Antes de estallar la crisis sanitaria provocada por la COVID-19, el mundo se encontraba en un estado de recomposición que de a poco iba sepultando el unilateralismo que dejó como herencia el colapso de la Unión Soviética y con ella la desaparición de las democracias populares europeas. Países emergentes comenzaron a entrar en el escenario geopolítico desde el despegue acelerado de sus economías, la irrupción en los mercados internacionales y el consecuente peso en el agitado terreno de una diplomacia que corría hacia la adaptación de los cambios producidos en la sociedad global para mantener la gobernanza planetaria en medio de las expectativas creadas por la incertidumbre de un teatro alterado, con nuevos actores imponiendo una dinámica ajena a la habitual, que comenzó a diseñar líneas para desaprender las normas que hace 180 años Occidente sembró en el globo.

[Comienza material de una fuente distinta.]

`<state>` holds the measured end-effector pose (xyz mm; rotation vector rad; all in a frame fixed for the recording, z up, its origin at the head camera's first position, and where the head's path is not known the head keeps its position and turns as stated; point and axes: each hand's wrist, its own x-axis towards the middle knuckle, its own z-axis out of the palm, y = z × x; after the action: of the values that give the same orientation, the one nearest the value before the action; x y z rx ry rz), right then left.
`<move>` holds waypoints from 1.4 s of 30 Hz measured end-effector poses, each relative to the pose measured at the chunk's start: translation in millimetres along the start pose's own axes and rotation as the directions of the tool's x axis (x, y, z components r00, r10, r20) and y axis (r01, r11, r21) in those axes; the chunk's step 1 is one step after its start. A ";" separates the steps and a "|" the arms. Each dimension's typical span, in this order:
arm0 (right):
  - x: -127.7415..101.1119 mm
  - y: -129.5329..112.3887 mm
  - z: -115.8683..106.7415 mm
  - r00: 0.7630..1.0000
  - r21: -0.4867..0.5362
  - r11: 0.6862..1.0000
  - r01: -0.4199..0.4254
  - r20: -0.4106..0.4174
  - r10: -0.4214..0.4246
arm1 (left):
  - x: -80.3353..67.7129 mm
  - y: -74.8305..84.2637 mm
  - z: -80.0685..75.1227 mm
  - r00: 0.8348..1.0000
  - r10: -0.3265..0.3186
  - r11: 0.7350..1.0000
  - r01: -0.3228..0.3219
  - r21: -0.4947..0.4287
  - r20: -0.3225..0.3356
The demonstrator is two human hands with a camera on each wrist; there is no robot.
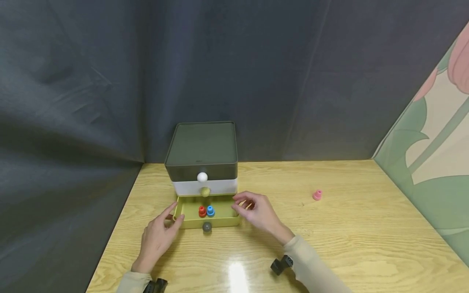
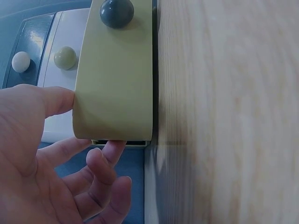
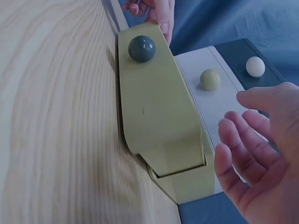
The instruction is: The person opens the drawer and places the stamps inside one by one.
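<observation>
A small drawer cabinet (image 1: 205, 142) stands against the dark cloth, with a dark top tier, a white middle tier and a yellow-green bottom drawer (image 1: 223, 222) pulled out. Inside this drawer sit a red peg-like piece (image 1: 202, 211) and a blue one (image 1: 210, 211), side by side. My left hand (image 1: 157, 238) holds the drawer's left front corner, thumb on its upper edge and fingers against its side, as the left wrist view shows. Over the drawer's right side hovers my right hand (image 1: 260, 212), its fingers (image 3: 247, 149) loosely bent with nothing between them.
A pink piece (image 1: 317, 195) of similar shape stands on the wooden table (image 1: 348, 236), well right of the cabinet. Dark cloth (image 1: 275, 81) hangs behind and at the left. A flower-patterned panel (image 1: 436, 154) borders the right side.
</observation>
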<state>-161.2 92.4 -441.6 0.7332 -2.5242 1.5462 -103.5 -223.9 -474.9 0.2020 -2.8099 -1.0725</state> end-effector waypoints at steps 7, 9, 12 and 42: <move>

La incertidumbre se acentuó al estallar la pandemia provocada por el coronavirus; una crisis de liderazgo afloró, pues resulta que mientras los ciudadanos del mundo se enfrentaban -como aún se enfrentan- a esta enfermedad devastadora que va cobrando millones de vidas, el primer mundo, sobre el cual debió descansar el peso para liderar la estrategia de combate a esta situación de carácter apocalíptico, actuó hacia adentro, anunciando que se enfocaría en la investigación para producir una vacuna que sería aplicada solo a sus ciudadanos hasta lograr la contención del virus, cuestión que no lograron en el tiempo previsto. Pero lo grave no fue el fracaso de sus programas sanitarios de combate a la enfermedad, sino el hecho de que la COVID-19 desnudó la fragilidad de los sistemas sanitarios de estos países poderosos, lo que a su vez colocó en sus escaparates las profundas desigualdades sociales.
La situación particular de Estados Unidos -líder y espejo de Occidente-, dio la oportunidad a los medios de comunicación para que se desinhibieran, para que rompieran las amarras y dieran riendas sueltas a los análisis abiertos y críticos, para que comenzaran a instalar la narrativa de la realidad fáctica, no la construida en las salas de redacción; entonces la fractura social provocada por una brecha alarmante entre ricos y pobres dejó de ser tabú. Ya no eran quejas exclusivas de Michael Moore, de Bernie Sanders, Noam Chomsky, Joseph Stiglitz y otras personalidades del mundo intelectual y académico estadounidense considerados progresistas. ¡No! Bloomberg, CNN, Fox y otras cadenas no pudieron abstraerse de lo evidente y, como dejándose llevar de forma espontánea de los acontecimientos y la realidad, comenzaron a vincular la cuestión local con la internacional: la debilidad interna de los EE.UU. se reflejaba en su liderazgo global. Era simple; si no puedes resolver los problemas de tu propio país, ¿cómo enfrentarás a los ajenos?
Y es, sencillamente así, por ello el plan de reformas estructurales presentado por el presidente Joe Biden que busca soldar las fracturas internas, por ello la implementación de una política internacional con la que se pretende retomar el liderazgo, creando nuevas alianzas, como el Aukus para frenar a China en el Pacífico, pero que le generan dificultades con tradicionales aliados como los europeos. Estas movidas sumadas a la salida de Afganistán, el auge chino, la desorientación europea, las reorientaciones de los países africanos y latinoamericanos, además de los avances científicos y técnicos de vértigo aplicados a la vida cotidiana, sacan a la luz cambios inexorables que construyen nuevos liderazgos y nuevas formas de vida.